Как мы сегодня можем понять Доротею? Голландка она или русская? Иностранка или путешественница? Она состоит из сотен слоев и кусочков смальты.
Все обернулось так, что вместо людей, смеющихся, пахнущих, размахивающих руками, закуривающих, меня, нас окружила разлука, нас окружили книги.
Вместо живого, полного молчания-мычания разговора я открываю книгу в надежде услышать голос друга, и вот книга-друг говорит мне:
«Возможно, нас не должно здесь быть. Возможно, нас здесь и нет. Возможно, мы есть, но только по старой привычке считать Литейную часть местом нашей поэтической социализации, местом сообщности живых и мертвых поэтов, и не важно, мертвые мы или живые, есть мы или нас нет».
Случилось так, что мы стали друг другу мертвые и живые одновременно, и когда протягиваешь руку, человек исчезает как во сне.
В одно из бессчетных возвращений в Петербург с того момента, как мы якобы расстались, развеселый таксист, флиртуя, заявил, что берется определить, откуда я, и без паузы выдал: «Думаю, ты издалека! ты гречанка или израильтянка?!».
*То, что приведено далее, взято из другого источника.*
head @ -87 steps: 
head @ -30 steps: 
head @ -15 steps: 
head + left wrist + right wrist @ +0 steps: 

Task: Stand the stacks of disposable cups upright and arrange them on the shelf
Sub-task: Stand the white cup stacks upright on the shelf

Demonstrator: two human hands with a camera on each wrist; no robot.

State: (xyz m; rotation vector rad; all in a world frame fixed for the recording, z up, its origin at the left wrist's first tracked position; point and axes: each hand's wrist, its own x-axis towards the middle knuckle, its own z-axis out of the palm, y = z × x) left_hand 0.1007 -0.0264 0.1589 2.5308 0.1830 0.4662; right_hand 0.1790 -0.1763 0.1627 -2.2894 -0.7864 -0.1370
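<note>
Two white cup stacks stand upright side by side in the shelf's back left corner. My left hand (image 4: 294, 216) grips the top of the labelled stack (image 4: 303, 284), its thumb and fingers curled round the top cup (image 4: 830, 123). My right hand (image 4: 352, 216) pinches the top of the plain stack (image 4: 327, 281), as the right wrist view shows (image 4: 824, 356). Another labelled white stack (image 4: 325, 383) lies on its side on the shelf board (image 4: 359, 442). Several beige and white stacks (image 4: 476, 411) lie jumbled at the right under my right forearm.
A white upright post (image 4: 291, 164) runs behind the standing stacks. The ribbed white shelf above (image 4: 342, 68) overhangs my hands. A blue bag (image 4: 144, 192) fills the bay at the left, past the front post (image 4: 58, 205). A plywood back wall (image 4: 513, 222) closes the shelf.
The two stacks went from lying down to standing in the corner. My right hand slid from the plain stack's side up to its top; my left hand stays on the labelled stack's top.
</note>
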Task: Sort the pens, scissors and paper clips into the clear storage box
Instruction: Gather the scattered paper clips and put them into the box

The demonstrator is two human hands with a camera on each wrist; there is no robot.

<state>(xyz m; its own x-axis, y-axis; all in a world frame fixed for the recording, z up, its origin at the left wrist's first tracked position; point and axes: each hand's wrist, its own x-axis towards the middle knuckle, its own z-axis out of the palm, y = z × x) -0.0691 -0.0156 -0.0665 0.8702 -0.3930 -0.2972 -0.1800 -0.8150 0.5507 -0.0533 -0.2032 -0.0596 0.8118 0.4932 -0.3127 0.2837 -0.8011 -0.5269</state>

Мои загибающиеся кверху интонации и кудельки навели его на эту мысль.
Отсюда я, – сказала я расстроенно и, не спрашиваясь, закурила ему в отместку: мне захотелось отомстить за то, что я утратила свое откуда, превратившись в между, сама того не замечая, слишком поглощенная задачей просто быть, бессвязно и безместно.
«Вы забудете свой язык и не выучите чужой, новый», – сказала мне анчарно-мудрая собеседница в начале превращения, и я, как это всегда бывает в сказках, отмахнулась от заклинания, от неприятного знания ведьмы.
И вот сейчас, принужденная новым приливом, прибытием новой волны истории посмотреть на себя в зеркало я спрашиваю: что это? Чем я стала? И как это что может быть связано с где?